The match function is defined at line 34. The command string is constructed at line 36 with the command executed at line 40. The value of the $return string is returned. The $return contains the first matched pattern and will be empty if no matches are found. If $return is empty, 0 will be returned.
The substitute function is defined at line 47. A command string is constructed at line 51 using the global "command" buffer. At line 58, we retrieve the value of the $ret variable after the substitution has been made, and we overwrite this new string onto the input string. The length of the new string is returned at line 60. The bulk of the work in the program is being done in lines 83 to 99 during the while loop. At line 84, we collect an input string from the user and point to it with the text char *pointer. Then we match the incoming string to see whether we have to exit in line 88 and break out of the loop if there is a match. At line 91, we search for another pattern and, if found, substitute a string in the input pattern.

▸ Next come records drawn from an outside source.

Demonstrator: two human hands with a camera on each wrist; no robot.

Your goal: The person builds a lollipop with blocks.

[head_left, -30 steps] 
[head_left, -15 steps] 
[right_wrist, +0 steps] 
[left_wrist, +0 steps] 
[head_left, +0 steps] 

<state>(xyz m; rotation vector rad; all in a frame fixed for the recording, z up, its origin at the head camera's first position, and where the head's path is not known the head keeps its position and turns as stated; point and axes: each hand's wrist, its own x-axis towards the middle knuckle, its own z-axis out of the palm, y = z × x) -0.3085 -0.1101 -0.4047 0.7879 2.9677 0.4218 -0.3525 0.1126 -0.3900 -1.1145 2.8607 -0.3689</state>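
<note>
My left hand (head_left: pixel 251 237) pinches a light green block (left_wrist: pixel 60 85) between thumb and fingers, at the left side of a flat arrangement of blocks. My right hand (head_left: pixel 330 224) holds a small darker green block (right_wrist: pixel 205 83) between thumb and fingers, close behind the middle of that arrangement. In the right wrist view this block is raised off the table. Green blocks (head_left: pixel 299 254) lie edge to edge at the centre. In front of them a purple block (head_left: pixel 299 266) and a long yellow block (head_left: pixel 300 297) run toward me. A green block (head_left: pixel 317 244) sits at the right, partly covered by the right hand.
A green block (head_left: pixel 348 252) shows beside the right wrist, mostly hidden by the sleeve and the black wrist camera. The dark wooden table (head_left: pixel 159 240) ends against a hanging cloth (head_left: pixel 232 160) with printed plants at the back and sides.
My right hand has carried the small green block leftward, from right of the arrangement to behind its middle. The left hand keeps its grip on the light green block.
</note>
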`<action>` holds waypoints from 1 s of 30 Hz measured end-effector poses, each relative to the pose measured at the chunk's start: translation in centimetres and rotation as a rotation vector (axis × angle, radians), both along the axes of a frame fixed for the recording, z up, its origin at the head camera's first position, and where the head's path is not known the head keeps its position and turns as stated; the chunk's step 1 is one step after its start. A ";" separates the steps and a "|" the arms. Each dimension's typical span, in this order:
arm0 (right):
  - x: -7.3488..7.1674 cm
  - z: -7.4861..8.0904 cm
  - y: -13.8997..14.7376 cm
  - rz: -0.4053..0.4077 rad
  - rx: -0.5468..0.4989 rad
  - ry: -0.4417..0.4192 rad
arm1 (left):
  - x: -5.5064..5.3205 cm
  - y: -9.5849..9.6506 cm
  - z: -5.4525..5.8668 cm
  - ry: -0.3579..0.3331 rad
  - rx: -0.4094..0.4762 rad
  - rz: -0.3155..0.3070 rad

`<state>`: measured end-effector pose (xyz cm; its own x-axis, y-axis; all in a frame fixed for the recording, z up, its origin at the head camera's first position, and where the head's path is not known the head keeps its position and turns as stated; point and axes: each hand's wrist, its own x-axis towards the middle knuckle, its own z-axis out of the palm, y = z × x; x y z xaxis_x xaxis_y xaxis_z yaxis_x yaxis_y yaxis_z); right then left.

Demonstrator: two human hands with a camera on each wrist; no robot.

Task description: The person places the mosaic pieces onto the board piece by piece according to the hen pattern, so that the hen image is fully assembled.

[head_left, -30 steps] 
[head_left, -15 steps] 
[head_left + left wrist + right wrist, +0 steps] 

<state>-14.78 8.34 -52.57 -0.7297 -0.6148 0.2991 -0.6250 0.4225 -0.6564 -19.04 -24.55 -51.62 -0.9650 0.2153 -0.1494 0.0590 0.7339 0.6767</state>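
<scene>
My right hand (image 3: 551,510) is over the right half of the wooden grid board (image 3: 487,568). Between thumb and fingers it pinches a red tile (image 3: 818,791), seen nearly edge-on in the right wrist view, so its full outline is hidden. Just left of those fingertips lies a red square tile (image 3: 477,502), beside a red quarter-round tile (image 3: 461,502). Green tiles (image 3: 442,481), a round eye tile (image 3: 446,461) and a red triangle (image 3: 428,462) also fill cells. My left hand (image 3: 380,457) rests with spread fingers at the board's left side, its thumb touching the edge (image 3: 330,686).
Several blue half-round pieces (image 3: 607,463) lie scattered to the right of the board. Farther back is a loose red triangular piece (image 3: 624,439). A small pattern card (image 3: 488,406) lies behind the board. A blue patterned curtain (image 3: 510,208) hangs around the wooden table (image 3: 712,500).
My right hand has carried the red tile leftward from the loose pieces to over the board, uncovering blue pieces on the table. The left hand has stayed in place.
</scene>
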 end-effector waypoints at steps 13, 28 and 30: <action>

This chapter shows ways of incorporating the Perl interpreter into your C code. Writing a makefile involves getting the correct paths to the libraries. The ExtUtils::embed module can help you get these paths. The C code that utilizes the Perl functions must initialize and maintain a PerlInterpreter object. Calls from C into Perl have to maintain a stack on which values are sent into and retrieved from functions. Both scalar and array values can be returned from Perl functions, and the calling routine has to be aware of how to handle these inputs. The Perl functions being called can either reside on disk or can be embedded in C strings. When combining code from both these languages, you have to balance the division to get the most out of each language by using their strong points. For example, use Perl for string manipulation and use C for coding complex operations involving calculations.